# problema tv philips



## electromundo (May 11, 2006)

Hola a todos les comento que tengo un tv philips el cual enciende la luz de standbay, y al pulsar la tecla power untetnta arrancar, pero no lo hace y comienza a titilar la luz de standbay,pra mi esta actuando la proteccion.Me gustaria recibir su opinion.En caso de ser la proteccion si me puden orientar por donde esta el problema.MUCHAS GRACIAS


----------



## eb7azn (May 12, 2006)

Como bien dices debe de actuar la protección de la fuente.
Hay muchos motivos por lo que puede suceder.

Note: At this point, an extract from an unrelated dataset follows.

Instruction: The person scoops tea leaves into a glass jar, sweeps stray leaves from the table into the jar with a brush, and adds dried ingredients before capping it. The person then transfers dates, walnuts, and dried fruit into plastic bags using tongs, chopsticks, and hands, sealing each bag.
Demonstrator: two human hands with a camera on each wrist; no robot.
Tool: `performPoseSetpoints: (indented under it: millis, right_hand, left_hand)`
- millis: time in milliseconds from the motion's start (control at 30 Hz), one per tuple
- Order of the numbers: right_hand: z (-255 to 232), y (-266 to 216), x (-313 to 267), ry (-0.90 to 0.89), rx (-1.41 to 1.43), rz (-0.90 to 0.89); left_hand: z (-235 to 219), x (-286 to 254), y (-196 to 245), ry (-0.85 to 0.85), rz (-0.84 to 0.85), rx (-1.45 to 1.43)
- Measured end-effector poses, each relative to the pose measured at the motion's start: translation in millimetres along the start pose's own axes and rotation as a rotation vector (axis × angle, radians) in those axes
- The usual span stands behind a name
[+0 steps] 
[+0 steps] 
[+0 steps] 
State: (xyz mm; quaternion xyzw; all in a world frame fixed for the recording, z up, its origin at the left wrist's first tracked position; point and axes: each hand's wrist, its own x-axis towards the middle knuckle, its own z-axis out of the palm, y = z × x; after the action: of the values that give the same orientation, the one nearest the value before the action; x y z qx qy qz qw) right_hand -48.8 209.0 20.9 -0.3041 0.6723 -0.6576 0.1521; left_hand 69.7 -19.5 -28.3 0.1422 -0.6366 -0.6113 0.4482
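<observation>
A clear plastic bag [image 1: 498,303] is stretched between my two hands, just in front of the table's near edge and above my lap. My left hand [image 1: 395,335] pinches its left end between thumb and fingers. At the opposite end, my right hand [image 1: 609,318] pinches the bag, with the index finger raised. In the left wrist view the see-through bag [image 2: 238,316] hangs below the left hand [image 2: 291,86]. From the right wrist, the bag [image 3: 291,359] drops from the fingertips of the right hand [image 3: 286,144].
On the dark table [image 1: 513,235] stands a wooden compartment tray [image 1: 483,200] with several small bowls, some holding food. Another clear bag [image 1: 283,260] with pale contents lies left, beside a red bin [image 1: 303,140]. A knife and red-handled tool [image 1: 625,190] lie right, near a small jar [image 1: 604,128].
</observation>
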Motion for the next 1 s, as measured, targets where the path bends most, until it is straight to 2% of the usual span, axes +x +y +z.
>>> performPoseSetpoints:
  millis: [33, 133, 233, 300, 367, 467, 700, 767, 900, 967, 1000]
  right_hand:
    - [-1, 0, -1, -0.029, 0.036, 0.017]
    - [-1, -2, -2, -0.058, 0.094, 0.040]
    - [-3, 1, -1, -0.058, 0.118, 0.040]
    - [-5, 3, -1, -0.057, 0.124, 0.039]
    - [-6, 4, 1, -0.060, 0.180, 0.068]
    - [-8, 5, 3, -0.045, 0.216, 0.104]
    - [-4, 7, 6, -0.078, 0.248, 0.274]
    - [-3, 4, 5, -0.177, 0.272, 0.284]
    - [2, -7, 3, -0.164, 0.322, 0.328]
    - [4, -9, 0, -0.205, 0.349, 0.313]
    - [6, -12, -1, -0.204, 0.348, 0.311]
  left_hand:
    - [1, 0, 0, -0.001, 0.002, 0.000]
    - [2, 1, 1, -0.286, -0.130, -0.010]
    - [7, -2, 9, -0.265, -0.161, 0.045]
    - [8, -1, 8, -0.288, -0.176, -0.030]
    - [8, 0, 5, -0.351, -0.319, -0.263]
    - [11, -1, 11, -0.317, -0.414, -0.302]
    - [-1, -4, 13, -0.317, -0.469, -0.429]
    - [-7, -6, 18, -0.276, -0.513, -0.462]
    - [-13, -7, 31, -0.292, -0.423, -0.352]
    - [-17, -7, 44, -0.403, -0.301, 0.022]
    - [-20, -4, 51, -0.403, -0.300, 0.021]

Intenta a medir el transistor de salida de línea y aquellos semiconductores que disipe potencia.
Lo mejor es que te busques el manual de servicio y compruebes que salida es la que tiene el corto.
Saludos


----------



## JOHN7414 (Ene 10, 2010)

hola, parece que yo tengo un tv philips con una falla similar la referencia es 20LL27 y creo que el problema en este caso seria descartar que la eprom no este desprogramada, ya que ley en un articulo que se desprograman por el condensador que hay entre el drain y source del mosfet . yo estoy intentando conseguir el archivo para dicha eprom. en comunidadelectronicos encuentras una base de datos con varios de ellos.


----------



## nosferatuspacho (Ene 10, 2010)

Hola, estoy de acuerdo en que se protege, en mi humilde opinion el 60% sera fallo de seccion horizontal y un 30% de fuente, no tengo suscripcion para bajar planos (ya saben de donde) asi que no sabria decir que fallo monitoriza (muchas veces la cantidad de parpadeos lo describen) pero seria bueno echarle un vistazo en un circuito serie de alterna, ya lo ha intentado? muchas veces el condensador horizontal tiene fugas pero en serie intentan arrancar o arrancan por un rato sin exponer el transistor de SW...

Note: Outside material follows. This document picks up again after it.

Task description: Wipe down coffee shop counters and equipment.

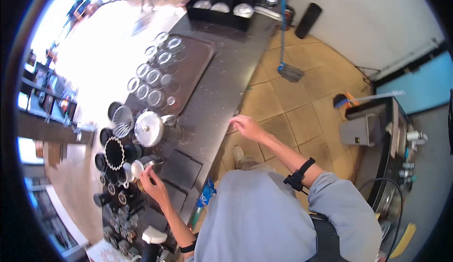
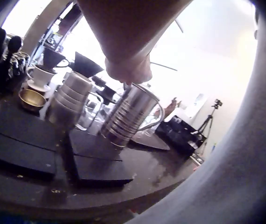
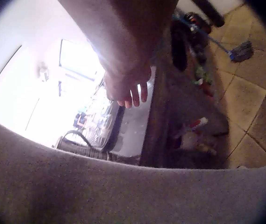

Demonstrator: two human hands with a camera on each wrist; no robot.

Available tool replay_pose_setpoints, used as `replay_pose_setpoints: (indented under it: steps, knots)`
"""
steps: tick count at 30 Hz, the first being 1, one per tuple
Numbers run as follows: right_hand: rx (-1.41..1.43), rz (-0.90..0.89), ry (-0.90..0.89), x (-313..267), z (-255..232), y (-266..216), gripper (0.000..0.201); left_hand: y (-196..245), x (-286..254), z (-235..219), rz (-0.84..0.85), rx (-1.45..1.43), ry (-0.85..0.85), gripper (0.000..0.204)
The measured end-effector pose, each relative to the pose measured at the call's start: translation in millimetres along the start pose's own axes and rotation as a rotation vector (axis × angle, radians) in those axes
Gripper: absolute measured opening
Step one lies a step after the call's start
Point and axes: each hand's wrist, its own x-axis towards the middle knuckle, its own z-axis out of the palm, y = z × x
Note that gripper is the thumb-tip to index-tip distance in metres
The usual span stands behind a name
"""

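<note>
In the head view my left hand [image 1: 155, 189] reaches over the counter, its fingertips right at the stacked metal cups [image 1: 139, 168]. The left wrist view shows that hand [image 2: 129, 70] from behind, its fingers mostly hidden. It overlaps the top of a ribbed steel pitcher [image 2: 129, 114], with the stacked metal cups [image 2: 70, 100] to the left. From above, the pitcher's round lid [image 1: 148, 129] lies beyond the cups. My right hand [image 1: 249, 128] hovers by the counter's front edge, holding nothing; its fingers [image 3: 135, 94] hang loosely in the right wrist view.
Two flat black scales [image 1: 179, 168] lie in front of the cups. Coffee drippers [image 1: 114, 153] crowd the counter's far side. A brown tray [image 1: 200, 56] carries several glasses [image 1: 153, 76]. A blue packet [image 1: 206, 193] sits at the front edge. A mop [image 1: 290, 72] stands on the tiled floor.
</note>
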Motion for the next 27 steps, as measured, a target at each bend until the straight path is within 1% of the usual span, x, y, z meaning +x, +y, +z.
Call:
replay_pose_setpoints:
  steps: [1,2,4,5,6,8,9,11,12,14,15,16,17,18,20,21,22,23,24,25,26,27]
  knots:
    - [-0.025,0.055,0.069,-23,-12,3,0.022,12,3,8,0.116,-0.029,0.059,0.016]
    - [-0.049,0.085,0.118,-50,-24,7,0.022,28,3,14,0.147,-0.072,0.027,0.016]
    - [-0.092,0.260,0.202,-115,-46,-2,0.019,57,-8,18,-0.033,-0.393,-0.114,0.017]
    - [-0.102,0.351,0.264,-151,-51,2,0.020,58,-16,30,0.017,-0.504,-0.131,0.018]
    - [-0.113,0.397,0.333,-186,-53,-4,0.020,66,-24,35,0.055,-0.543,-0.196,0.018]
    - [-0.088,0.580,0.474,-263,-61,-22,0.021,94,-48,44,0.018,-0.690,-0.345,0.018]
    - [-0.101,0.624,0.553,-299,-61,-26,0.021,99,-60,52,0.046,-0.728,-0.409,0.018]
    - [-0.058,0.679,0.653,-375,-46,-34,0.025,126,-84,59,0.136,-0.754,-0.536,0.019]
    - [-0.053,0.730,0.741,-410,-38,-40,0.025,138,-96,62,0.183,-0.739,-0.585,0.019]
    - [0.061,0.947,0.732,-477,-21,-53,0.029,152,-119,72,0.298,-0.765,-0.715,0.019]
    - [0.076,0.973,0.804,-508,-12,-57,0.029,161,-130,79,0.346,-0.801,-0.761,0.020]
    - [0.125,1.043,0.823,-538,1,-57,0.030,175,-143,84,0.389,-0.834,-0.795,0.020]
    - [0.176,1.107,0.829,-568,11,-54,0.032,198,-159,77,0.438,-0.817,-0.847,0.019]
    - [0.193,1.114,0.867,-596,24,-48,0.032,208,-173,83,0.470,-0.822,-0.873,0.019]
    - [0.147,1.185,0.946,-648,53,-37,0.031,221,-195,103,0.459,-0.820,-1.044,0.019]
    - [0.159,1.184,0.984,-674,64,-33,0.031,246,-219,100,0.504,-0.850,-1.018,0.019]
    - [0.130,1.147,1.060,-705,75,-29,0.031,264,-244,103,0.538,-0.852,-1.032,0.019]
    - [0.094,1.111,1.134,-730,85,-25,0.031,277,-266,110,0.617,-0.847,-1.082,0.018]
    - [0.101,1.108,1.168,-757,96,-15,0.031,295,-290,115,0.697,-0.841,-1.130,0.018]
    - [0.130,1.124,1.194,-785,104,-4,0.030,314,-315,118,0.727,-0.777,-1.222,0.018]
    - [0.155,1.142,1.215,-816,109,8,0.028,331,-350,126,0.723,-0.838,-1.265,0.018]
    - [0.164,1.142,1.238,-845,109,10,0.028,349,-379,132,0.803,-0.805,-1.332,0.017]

Por el lado de la eeprom conozco muchos TV´s que la graban con datos por defecto de fabrica al insertarselas borradas... seria hacer un backup e intentarlo, yo usaba un programador de pics JDM para 24cxx y sale por un par de pesos muy recomendado, x cierto, que voltages tiene?...


----------



## JOHN7414 (Ene 10, 2010)

hola tengo un tv philips 20LL27 solo prende la luz de stanby , al medir los voltajes , el +B mide apenas 42 voltios aproximadamente, ya cambie el mosfet , si alguien me puede dar una ayuda le agradesco de antemano.


----------



## nosferatuspacho (Ene 10, 2010)

Si el B+ = 42v seguro hay una falla en la fuente a menos que haya mucho consumo de corriente (calor?, tal vez en transistor horizontal?), asi nunca va a arrancar, parece como un problema de filtrado, tiene como probar los condensadores de fuente? aparte debe ser fuente Switch power asi que debe realimentar un dato de frecuencia/pulso, un IC cercano a la misma... cual usa? como andara?


----------